[WHAT NEEDS TO BE DONE]:
Retype the material exactly, ending with the line containing "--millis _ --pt".

[LISTED RECORDS]:
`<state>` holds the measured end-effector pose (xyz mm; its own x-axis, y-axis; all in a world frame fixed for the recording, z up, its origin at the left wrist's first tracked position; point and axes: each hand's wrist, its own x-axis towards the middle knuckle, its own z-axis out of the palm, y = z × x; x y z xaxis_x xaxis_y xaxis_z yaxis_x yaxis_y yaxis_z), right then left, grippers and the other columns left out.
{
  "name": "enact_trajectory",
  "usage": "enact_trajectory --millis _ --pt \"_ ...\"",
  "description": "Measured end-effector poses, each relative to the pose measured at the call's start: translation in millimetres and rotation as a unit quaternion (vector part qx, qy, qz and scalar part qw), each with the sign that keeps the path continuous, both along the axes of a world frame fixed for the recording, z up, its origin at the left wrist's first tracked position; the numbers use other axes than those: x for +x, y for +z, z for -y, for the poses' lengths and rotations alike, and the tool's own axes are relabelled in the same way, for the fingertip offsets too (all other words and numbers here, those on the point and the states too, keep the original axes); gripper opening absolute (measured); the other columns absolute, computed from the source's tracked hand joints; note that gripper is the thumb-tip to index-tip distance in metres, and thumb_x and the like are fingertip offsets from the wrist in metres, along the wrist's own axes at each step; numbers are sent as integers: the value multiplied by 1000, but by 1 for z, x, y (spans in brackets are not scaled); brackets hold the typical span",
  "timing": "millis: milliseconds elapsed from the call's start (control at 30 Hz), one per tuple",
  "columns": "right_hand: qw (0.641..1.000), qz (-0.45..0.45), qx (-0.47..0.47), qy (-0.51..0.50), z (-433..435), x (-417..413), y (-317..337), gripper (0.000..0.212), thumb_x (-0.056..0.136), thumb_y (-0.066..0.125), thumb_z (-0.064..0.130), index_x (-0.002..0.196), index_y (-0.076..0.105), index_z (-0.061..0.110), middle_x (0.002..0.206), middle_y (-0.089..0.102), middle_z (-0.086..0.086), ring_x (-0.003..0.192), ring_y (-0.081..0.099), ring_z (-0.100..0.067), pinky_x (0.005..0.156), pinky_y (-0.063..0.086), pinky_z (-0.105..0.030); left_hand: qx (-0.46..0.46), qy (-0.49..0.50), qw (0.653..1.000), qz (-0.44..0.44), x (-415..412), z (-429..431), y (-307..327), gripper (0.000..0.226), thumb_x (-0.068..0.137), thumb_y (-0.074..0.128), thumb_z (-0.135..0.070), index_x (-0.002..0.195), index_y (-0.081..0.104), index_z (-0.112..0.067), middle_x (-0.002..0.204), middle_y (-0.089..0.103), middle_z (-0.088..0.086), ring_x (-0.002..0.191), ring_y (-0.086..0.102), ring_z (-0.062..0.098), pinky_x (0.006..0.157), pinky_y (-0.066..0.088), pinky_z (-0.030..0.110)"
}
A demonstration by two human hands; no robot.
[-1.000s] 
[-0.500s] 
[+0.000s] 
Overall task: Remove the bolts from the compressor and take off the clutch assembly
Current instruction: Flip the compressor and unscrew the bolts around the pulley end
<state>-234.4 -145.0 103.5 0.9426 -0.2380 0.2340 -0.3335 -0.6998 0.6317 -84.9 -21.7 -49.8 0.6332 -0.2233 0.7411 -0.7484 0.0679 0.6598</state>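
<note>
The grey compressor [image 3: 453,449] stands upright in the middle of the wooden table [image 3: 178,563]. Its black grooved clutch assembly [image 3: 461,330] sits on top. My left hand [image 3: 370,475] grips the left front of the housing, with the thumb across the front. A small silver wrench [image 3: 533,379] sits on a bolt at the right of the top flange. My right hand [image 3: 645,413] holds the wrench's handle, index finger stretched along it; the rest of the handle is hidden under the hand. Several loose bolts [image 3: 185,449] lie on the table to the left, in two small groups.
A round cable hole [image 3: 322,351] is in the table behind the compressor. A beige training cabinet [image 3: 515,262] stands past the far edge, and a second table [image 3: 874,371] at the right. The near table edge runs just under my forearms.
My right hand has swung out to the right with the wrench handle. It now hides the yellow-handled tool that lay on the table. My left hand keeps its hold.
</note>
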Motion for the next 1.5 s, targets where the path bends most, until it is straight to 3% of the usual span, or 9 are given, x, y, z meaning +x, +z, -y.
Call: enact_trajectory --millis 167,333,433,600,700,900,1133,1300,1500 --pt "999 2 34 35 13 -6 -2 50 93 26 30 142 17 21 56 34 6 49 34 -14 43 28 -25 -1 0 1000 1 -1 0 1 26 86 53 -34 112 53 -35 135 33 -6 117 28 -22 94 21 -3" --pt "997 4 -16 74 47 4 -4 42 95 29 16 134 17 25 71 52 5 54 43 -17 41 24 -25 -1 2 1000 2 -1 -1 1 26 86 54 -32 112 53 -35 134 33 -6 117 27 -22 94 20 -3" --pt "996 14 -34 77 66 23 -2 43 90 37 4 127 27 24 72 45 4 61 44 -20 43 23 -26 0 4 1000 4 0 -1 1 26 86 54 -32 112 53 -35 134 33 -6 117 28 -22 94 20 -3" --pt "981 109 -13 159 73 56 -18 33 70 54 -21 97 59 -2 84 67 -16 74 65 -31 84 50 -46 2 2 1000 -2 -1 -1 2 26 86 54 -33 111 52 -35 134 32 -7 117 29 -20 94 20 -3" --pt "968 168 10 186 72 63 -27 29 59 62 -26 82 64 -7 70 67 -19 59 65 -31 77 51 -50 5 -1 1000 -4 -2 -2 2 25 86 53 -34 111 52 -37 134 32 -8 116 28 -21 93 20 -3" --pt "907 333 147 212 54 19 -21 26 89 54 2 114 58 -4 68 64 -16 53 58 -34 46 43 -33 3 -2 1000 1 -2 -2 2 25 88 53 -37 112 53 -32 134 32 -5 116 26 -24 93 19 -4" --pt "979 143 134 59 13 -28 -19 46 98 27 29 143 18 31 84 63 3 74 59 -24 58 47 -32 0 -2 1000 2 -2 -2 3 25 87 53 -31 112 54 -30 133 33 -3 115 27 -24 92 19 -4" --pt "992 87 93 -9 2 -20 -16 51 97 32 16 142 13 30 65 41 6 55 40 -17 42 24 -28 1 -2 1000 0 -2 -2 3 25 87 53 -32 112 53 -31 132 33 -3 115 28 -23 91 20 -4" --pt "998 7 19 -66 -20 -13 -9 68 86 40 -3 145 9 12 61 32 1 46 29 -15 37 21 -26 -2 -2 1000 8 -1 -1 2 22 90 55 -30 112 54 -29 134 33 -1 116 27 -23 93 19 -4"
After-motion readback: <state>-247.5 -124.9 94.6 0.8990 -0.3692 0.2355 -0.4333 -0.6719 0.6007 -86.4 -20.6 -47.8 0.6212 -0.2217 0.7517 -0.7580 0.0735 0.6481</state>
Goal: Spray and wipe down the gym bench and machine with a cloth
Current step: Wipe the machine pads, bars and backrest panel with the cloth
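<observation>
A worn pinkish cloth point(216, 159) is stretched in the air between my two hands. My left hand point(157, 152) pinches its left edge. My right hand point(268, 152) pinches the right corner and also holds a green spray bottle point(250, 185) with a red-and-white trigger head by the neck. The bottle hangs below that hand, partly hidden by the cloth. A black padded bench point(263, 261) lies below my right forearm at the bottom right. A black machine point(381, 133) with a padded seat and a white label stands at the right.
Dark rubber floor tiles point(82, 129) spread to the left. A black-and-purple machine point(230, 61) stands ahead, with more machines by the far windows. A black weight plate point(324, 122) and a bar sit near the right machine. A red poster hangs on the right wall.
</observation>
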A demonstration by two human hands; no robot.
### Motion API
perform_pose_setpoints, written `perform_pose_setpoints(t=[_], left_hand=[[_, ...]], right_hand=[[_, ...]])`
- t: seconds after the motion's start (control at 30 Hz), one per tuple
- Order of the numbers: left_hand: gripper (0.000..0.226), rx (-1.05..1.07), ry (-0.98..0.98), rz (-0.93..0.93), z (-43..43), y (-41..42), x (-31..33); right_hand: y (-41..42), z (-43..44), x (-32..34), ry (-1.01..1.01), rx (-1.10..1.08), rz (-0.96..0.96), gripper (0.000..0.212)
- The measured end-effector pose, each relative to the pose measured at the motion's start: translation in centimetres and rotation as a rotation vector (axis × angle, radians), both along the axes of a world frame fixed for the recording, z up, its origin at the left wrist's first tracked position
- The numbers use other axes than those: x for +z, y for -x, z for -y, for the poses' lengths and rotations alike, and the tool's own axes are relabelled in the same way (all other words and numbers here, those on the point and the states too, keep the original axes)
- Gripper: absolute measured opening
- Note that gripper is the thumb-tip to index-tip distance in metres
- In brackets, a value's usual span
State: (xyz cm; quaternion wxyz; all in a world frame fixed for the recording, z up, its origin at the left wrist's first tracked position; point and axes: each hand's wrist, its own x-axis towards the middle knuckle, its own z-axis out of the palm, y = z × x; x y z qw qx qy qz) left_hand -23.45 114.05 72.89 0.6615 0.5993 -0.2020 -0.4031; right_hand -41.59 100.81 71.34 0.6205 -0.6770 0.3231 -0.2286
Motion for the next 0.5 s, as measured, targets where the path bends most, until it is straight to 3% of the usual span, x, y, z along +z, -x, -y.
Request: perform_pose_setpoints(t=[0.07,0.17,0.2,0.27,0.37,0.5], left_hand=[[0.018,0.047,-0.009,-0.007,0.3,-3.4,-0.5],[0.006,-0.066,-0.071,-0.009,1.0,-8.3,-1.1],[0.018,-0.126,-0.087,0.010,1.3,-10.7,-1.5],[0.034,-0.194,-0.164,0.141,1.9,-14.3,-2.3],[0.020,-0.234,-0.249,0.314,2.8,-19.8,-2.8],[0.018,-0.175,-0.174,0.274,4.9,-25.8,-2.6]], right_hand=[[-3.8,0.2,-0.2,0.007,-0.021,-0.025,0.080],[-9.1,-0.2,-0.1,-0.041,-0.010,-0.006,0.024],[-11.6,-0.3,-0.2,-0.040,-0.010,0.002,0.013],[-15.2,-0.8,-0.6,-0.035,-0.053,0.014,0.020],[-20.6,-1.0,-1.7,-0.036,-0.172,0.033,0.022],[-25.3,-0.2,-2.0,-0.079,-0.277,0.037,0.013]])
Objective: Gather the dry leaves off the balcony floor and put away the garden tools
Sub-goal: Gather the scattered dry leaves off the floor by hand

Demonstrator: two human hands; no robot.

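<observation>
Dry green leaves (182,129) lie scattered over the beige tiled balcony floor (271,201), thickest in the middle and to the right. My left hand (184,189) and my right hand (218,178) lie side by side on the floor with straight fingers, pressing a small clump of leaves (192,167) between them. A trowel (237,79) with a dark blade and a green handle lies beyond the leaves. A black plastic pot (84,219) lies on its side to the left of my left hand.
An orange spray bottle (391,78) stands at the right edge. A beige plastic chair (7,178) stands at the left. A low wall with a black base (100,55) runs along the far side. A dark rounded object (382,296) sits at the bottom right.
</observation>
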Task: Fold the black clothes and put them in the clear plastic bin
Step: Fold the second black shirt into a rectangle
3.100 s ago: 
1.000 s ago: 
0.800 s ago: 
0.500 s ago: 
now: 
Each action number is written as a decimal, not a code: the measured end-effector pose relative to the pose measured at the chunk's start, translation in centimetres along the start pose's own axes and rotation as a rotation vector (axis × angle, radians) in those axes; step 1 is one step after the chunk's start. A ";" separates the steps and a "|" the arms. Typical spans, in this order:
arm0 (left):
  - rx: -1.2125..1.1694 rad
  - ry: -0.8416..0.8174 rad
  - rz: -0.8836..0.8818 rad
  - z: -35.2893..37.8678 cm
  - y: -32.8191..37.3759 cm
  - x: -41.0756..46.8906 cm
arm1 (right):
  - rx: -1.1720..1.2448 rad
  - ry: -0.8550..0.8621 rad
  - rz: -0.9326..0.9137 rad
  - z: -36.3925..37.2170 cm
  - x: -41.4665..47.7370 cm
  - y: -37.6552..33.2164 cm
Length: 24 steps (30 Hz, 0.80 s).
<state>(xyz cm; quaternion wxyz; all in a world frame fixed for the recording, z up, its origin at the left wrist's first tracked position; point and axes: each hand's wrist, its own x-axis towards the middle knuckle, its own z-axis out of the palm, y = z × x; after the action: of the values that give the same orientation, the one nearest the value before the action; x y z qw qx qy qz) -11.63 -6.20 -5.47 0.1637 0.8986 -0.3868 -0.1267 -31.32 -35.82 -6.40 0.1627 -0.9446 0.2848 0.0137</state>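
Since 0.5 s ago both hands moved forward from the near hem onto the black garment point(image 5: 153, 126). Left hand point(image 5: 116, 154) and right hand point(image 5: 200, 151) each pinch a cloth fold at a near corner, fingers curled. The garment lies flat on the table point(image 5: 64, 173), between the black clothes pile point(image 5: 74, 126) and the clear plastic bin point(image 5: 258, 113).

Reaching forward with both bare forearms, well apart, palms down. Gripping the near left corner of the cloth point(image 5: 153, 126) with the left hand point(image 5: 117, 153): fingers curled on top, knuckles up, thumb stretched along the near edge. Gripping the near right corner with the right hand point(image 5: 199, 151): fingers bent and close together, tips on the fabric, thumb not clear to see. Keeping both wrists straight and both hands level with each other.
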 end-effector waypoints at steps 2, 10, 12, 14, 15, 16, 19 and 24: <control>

[RESPONSE TO THIS TASK]:
`<state>` holds the measured end-effector pose (xyz mm; its own x-axis, y-axis; all in a world frame fixed for the recording, z up, its origin at the left wrist's first tracked position; point and axes: each hand's wrist, its own x-axis towards the middle knuckle, its own z-axis out of the palm, y = z × x; x y z xaxis_x xaxis_y xaxis_z yaxis_x yaxis_y yaxis_z), right then left, grippers and the other columns left out.
{
  "name": "enact_trajectory",
  "usage": "enact_trajectory --millis _ --pt \"_ ...\"",

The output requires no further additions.